Work out how many lines of the listing hold the string "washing", then answer with that number and nothing else.

━━━ Exercise data

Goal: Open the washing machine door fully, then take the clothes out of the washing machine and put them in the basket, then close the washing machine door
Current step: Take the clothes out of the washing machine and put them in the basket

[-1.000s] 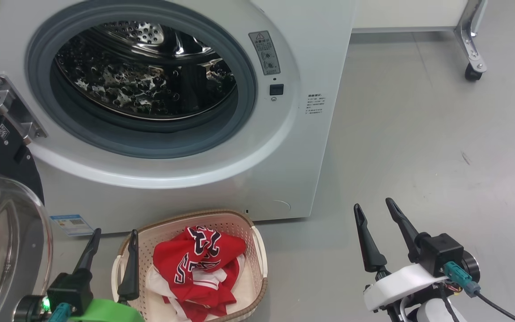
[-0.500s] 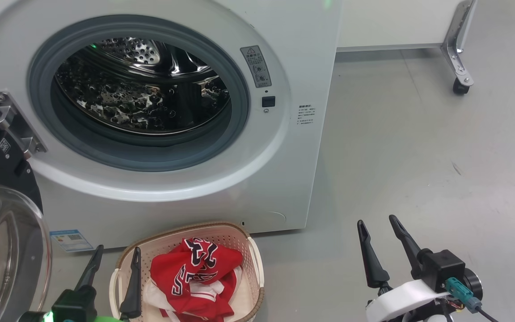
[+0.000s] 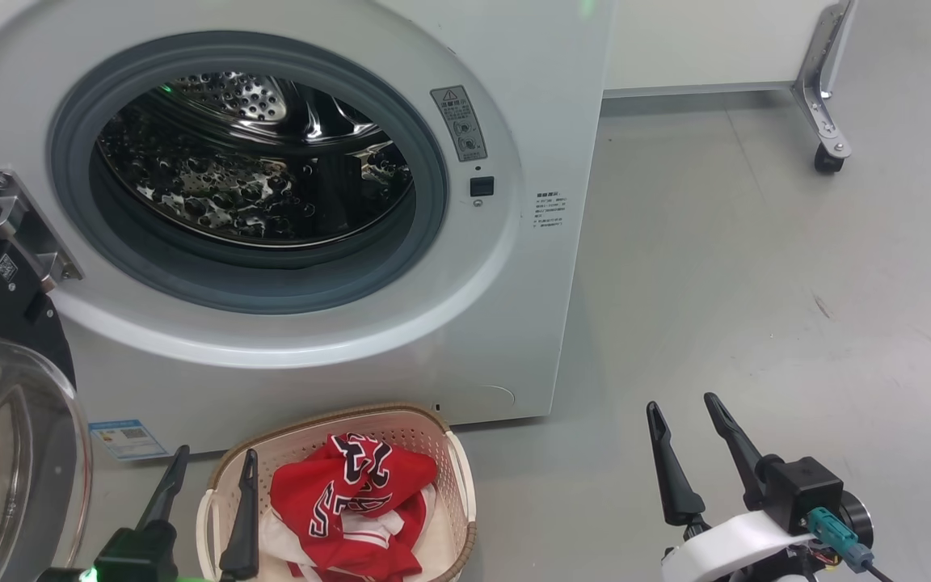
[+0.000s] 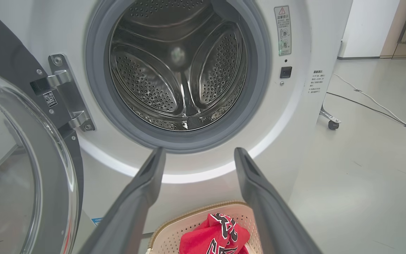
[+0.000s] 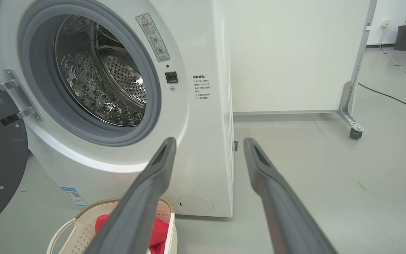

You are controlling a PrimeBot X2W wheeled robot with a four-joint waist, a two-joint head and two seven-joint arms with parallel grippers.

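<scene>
Showing a white front-loading machine (image 3: 465, 339) from above, its porthole open; the door (image 3: 5, 420) hangs swung wide to the left of the machine, glass bowl towards the camera, joined by a metal hinge (image 3: 25, 226); the left gripper (image 3: 216, 453) hovers low before the machine, near the door, fingers spread and holding nothing; the basket (image 3: 328, 412) sits on the floor (image 3: 756, 283) just before the machine's foot, the red clothes (image 3: 348, 501) heaped inside it; the drum (image 3: 247, 186) looks bare. Right of the machine, the right gripper (image 3: 680, 402) hangs over the floor, fingers likewise spread and empty. Closing the door seems the remaining step; it is probably best done by the left gripper reaching behind the door's outer face and pushing it round the hinge in one steady arc, clear of the basket, until it clicks shut.
</scene>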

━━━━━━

_Finished task_
2